La compañía, que cotiza en el Nasdaq, acumula una subida del 116% desde comienzos de 2026, reflejo del renovado interés del mercado.
Un potencial todavía en fase temprana
Pese al entusiasmo bursátil, el propio Sage ha subrayado que los proyectos siguen en una etapa inicial.
Critical Metals Corp trabaja en el desarrollo de una planta destinada a la extracción de tierras raras pesadas, elementos utilizados para mejorar la resistencia térmica y la estabilidad magnética en aplicaciones avanzadas, desde vehículos eléctricos hasta infraestructuras de centros de datos para IA.
El directivo ha reconocido que la retórica política ha generado un impulso adicional de atención, aunque matiza que transformar ese interés en producción efectiva es un proceso largo.
La minería de tierras raras requiere infraestructuras complejas, permisos ambientales exigentes y una cadena de procesado industrial que no se construye de la noche a la mañana. Por ello, la prudencia sigue siendo la nota dominante entre los grandes fondos tecnológicos.
Dependencia de China y búsqueda de alternativas
El debate cobra especial relevancia por el dominio de China en el mercado global de tierras raras. En 2024, el país asiático concentró cerca del 70% de la producción mundial, según datos de Statista, una posición que ha convertido estos materiales en un instrumento geopolítico.
Las restricciones a la exportación impuestas por Pekín en los últimos años han puesto de manifiesto la vulnerabilidad de Occidente.
Tony Sage ha recordado a la CNBC que la prohibición china de exportar determinados minerales en 2025 fue un punto de inflexión para muchos inversores tecnológicos.
Las tierras raras pesadas, que incluyen elementos clave para semiconductores, robótica y tecnología aeroespacial, se han convertido en un foco prioritario, aunque su disponibilidad fuera de Asia sigue siendo limitada.
Interés inversor, pero sin resultados inmediatos
Otras compañías con presencia en Groenlandia también han confirmado un aumento de la atención por parte del capital tecnológico. Sin embargo, este interés no se traduce automáticamente en proyectos operativos.

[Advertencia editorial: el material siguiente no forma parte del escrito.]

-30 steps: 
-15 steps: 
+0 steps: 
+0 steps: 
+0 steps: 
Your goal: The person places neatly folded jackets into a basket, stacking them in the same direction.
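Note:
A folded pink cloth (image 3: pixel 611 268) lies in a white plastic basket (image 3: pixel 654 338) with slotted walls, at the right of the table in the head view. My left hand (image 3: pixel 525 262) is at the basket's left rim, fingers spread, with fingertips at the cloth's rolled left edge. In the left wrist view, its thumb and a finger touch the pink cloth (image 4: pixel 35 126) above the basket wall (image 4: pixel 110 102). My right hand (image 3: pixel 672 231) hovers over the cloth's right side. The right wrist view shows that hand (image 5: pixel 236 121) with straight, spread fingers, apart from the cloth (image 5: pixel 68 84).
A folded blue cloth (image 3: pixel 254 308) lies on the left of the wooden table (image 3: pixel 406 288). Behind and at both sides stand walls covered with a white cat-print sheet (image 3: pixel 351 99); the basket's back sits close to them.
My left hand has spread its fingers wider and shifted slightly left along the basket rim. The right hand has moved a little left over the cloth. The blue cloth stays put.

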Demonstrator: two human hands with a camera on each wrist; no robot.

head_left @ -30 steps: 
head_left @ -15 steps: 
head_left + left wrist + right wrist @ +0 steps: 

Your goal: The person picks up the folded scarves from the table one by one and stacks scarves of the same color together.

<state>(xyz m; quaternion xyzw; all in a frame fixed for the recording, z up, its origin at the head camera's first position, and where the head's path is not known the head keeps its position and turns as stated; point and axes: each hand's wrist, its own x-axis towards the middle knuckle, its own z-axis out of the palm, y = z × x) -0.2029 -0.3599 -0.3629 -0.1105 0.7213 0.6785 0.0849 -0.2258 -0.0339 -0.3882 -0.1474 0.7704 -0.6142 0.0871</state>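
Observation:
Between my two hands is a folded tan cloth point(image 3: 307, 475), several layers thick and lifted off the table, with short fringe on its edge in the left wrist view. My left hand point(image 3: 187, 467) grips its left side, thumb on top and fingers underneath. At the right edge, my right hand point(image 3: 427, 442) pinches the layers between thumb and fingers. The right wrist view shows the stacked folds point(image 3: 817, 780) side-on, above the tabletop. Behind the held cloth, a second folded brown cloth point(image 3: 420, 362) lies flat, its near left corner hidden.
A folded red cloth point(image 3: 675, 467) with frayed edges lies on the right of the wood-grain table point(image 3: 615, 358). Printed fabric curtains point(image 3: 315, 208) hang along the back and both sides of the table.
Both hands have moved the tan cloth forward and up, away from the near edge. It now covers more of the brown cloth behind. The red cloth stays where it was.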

Sage ha insistido en que, aunque Critical Metals Corp mantiene relaciones sólidas con los gobiernos de Groenlandia y Estados Unidos, no espera cambios drásticos en sus planes a corto plazo.
De hecho, tras un fuerte repunte bursátil en octubre, cuando se especuló con una posible participación del Gobierno estadounidense, la acción moderó su avance y cerró 2025 con un incremento mucho más contenido.
Un horizonte de largo plazo para la industria
El consenso entre expertos es que Groenlandia no resolverá en la próxima década la dependencia occidental de China en minerales críticos.
El desarrollo completo de una cadena de valor, desde la exploración hasta la fabricación de imanes o componentes avanzados, requiere varias etapas y una inversión sostenida en el tiempo.
En este sentido, los recursos existentes en la isla siguen considerándose una apuesta estratégica, pero no una solución inmediata.